| What is expected |
If a line in the entries contains the word "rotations", list it.

| Task inputs |

== == ==

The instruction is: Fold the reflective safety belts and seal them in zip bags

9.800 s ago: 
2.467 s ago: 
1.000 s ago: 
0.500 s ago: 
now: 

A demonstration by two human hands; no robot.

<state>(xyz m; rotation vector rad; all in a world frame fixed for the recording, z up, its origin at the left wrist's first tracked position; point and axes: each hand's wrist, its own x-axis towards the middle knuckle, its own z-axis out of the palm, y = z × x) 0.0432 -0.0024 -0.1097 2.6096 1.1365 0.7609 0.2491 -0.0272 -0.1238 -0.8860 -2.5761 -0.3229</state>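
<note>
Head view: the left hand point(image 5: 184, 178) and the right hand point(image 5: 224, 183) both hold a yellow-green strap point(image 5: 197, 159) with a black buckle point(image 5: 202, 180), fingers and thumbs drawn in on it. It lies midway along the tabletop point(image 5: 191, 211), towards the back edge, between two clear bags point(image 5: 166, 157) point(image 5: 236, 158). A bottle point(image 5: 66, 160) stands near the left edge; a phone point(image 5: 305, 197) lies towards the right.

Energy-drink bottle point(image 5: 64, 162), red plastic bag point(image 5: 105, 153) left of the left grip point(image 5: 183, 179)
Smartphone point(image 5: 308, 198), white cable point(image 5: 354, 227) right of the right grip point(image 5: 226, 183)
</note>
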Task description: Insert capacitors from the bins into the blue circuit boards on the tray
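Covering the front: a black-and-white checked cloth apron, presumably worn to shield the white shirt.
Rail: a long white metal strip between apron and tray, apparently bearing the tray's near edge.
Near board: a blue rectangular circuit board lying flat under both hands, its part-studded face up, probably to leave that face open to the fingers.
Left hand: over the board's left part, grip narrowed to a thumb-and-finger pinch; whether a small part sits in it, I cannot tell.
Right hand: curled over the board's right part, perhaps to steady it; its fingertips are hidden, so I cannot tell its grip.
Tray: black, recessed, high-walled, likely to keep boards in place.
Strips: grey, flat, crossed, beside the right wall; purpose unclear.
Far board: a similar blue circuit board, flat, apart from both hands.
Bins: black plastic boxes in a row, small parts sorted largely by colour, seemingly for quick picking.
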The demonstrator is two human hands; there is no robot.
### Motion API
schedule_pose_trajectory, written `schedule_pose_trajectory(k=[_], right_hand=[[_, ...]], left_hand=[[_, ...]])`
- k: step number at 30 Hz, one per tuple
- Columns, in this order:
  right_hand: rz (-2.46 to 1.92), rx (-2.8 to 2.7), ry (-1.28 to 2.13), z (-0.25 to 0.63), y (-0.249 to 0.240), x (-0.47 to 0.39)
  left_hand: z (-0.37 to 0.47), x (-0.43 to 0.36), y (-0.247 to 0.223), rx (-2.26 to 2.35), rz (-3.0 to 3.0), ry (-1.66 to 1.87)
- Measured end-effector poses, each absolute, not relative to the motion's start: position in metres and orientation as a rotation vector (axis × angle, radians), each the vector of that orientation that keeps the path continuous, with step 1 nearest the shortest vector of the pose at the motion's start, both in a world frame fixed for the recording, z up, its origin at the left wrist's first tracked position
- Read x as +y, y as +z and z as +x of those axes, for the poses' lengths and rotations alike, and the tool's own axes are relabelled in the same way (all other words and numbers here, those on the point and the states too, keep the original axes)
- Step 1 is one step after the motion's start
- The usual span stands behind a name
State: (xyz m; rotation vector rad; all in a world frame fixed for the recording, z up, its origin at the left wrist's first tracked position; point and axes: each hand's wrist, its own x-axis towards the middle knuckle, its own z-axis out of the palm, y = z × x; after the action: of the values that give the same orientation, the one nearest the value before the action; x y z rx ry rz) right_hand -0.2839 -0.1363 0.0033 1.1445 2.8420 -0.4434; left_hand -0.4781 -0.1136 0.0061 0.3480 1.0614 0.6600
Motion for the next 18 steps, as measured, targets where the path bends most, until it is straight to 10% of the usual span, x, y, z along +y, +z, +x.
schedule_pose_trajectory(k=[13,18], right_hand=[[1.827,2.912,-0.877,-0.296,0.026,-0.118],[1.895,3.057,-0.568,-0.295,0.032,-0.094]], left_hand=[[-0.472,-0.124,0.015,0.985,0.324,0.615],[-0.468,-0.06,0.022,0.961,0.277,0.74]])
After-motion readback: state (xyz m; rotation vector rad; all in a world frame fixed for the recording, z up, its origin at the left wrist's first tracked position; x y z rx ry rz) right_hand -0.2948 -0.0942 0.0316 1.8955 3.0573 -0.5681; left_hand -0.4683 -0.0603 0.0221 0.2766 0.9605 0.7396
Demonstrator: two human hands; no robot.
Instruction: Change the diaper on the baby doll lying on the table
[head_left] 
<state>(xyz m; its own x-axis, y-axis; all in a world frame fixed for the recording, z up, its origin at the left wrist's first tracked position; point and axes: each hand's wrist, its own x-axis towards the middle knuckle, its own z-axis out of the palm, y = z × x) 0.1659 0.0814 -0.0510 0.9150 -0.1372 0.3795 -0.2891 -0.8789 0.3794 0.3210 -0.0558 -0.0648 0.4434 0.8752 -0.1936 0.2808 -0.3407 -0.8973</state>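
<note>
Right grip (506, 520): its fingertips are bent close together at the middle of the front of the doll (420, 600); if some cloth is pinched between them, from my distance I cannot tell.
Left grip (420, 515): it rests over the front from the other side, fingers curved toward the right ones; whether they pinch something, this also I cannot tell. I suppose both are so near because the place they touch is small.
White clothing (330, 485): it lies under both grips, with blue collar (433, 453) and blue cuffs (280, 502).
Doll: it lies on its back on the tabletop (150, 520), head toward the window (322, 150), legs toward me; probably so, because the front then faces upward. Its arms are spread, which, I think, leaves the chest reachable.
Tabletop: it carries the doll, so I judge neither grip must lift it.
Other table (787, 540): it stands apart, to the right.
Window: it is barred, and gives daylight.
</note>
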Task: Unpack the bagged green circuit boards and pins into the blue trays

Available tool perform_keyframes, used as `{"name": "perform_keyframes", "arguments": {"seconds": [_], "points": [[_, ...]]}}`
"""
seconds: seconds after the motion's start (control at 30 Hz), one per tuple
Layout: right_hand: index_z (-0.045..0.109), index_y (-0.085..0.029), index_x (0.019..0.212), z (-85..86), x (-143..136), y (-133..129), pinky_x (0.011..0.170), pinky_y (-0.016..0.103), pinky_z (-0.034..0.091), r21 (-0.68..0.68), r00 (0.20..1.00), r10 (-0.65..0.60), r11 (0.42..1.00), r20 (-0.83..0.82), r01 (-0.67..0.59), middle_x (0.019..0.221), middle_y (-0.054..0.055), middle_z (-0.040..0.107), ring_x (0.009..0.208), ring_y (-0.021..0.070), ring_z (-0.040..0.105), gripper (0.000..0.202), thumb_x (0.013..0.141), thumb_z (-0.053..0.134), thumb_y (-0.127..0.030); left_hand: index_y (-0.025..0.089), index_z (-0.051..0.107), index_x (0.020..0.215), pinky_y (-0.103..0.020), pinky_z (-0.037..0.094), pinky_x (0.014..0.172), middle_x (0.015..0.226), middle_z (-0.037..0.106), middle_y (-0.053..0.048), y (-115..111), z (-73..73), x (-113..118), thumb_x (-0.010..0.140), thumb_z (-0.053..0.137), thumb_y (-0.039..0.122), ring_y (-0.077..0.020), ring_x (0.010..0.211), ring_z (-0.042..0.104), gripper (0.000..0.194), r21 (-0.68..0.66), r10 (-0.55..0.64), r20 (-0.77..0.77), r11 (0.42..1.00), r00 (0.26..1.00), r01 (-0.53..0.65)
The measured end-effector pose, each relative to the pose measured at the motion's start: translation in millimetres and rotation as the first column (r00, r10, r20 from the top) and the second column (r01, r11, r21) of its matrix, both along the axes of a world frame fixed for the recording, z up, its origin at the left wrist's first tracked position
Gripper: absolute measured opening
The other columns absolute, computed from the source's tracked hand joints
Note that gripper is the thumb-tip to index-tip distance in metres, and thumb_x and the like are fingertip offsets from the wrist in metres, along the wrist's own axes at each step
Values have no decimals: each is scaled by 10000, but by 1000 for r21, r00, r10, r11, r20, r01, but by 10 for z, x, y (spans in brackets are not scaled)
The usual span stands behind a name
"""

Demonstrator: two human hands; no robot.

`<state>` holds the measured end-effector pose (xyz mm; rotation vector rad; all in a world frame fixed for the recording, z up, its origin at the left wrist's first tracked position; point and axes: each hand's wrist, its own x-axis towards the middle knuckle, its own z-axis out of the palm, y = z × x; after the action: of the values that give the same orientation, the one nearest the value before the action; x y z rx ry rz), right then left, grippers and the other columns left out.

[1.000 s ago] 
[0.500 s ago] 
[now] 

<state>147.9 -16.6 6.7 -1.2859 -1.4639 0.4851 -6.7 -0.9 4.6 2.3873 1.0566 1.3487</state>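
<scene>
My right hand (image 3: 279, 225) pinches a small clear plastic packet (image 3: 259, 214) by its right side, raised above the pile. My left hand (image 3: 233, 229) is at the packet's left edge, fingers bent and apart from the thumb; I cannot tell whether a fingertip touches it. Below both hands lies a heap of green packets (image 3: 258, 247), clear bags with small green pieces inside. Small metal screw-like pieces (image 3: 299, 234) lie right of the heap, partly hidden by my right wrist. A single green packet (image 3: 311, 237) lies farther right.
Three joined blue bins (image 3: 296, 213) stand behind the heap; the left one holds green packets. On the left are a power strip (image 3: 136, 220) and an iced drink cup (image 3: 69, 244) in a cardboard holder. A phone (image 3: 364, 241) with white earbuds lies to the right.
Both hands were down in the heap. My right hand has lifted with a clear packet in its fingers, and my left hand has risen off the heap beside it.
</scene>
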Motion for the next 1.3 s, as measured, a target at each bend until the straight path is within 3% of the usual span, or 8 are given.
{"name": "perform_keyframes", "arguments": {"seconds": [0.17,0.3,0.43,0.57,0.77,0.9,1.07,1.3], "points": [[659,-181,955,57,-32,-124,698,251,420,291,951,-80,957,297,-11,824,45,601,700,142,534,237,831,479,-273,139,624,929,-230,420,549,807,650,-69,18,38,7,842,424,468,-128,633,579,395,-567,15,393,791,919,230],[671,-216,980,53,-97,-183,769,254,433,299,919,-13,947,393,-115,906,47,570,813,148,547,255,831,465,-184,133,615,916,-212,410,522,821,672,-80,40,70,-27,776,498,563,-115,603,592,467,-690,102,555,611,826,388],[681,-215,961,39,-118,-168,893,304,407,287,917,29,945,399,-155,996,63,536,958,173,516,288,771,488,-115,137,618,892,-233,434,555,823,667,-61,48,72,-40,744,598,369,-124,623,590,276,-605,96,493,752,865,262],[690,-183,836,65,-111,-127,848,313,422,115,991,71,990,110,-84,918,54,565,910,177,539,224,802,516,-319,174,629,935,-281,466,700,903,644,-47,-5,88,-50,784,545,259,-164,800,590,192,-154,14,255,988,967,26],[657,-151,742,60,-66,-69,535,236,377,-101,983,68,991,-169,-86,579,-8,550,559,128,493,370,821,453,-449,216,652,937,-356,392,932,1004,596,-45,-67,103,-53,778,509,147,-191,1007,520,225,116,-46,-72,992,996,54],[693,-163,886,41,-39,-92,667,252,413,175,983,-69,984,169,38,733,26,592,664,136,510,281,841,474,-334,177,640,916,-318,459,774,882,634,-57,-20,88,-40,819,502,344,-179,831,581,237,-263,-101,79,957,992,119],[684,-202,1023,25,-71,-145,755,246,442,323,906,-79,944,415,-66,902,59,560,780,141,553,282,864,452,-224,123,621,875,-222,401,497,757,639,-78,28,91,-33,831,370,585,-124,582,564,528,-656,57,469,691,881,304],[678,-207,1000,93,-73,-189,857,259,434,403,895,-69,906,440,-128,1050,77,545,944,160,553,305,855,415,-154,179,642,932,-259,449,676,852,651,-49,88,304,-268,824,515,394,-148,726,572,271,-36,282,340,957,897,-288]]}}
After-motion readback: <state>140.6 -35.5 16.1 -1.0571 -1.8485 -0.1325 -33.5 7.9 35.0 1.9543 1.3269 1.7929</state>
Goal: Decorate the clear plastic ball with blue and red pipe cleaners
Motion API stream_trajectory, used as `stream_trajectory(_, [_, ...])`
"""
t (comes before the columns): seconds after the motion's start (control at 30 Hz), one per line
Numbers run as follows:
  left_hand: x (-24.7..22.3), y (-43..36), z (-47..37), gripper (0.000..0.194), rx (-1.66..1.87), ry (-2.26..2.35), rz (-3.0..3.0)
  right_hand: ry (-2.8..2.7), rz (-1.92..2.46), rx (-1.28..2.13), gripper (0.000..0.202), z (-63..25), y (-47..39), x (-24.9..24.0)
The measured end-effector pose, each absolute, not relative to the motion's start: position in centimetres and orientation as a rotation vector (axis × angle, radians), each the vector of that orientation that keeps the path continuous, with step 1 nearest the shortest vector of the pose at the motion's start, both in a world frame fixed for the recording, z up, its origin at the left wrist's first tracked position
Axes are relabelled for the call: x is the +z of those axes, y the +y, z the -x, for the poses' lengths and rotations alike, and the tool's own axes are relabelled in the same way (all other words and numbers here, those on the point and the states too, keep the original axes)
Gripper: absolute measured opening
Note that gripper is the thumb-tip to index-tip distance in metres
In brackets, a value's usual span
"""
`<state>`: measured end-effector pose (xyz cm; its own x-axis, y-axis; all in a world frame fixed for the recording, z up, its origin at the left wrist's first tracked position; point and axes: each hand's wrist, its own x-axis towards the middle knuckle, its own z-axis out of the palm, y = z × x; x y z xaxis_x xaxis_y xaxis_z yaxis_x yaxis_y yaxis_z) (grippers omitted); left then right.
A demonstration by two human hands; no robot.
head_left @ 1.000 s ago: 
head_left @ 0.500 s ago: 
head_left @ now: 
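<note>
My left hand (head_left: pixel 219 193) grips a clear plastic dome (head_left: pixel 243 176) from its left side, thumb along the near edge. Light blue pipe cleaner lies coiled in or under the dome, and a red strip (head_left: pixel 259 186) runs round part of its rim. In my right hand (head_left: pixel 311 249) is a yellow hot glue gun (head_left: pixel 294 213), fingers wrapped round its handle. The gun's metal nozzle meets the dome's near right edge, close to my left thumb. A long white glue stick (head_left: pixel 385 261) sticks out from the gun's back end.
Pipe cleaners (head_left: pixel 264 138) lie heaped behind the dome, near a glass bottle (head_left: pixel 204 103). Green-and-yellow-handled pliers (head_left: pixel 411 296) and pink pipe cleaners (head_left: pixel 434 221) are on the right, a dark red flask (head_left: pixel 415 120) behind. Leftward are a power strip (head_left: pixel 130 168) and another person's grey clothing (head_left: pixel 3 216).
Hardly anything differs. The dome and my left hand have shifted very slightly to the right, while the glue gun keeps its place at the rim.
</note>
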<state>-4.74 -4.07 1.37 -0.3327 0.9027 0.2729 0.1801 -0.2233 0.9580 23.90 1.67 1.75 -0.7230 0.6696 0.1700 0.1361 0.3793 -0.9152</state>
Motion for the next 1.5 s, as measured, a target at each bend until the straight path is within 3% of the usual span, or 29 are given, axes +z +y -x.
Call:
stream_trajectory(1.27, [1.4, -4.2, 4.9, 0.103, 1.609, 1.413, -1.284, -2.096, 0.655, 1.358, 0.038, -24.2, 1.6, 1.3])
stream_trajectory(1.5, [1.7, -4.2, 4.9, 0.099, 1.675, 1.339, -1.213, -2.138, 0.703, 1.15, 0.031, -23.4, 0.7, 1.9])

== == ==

| Solution to this exercise |
- Read x as +y, y as +z and z as +x of those axes, for the poses' lengths and rotations alike, and the tool's own axes are relabelled in the same way (all other words and numbers here, those on the point and the states too, keep the original axes)
Axes are relabelled for the call: x is the +z of those axes, y the +y, z the -x, for the poses' lengths and rotations alike, and the tool's own axes are relabelled in the same way (all other words and numbers here, those on the point and the states too, keep the original axes)

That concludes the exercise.